→ **Task description**: The lines below, from the one holding "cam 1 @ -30" through the final line, are to be copied exactly, with no other lines and no pictures.

→ **Recorded information**:
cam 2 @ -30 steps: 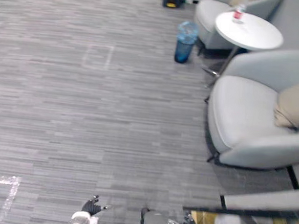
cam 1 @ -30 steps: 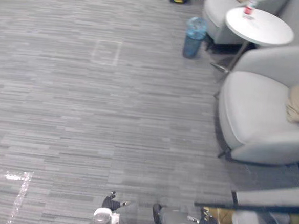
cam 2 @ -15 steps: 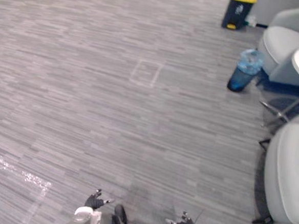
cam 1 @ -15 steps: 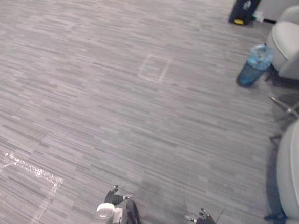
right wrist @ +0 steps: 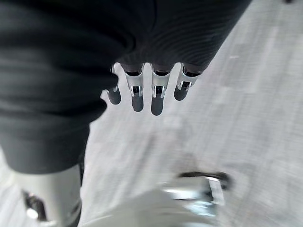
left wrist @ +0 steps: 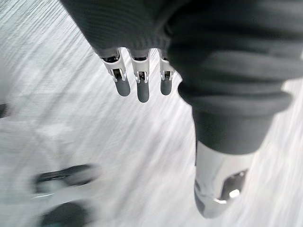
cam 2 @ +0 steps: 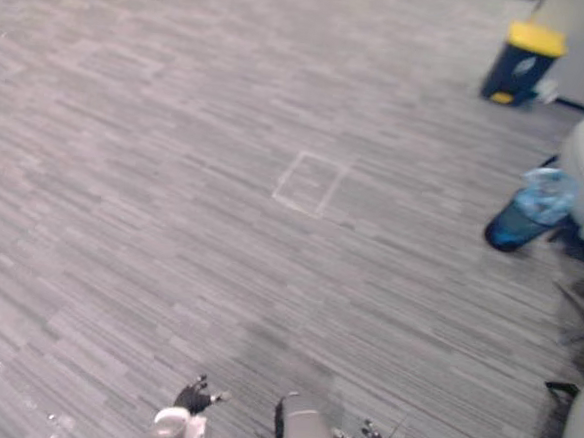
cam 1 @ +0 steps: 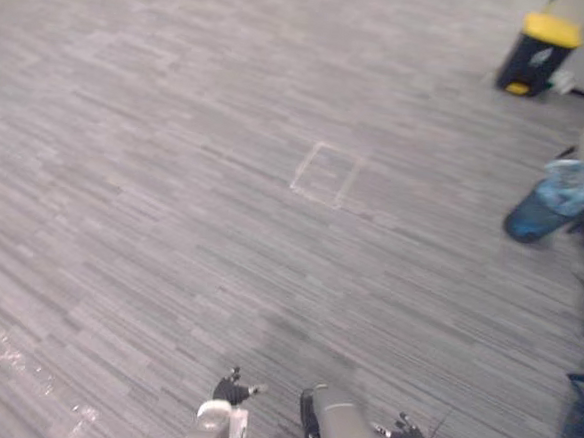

→ **Your response**:
cam 1 @ -30 steps: 
cam 2 @ -15 steps: 
cam 1 @ -15 steps: 
right wrist @ +0 steps: 
left wrist @ +0 steps: 
cam 2 @ +0 steps: 
cam 1 @ +0 steps: 

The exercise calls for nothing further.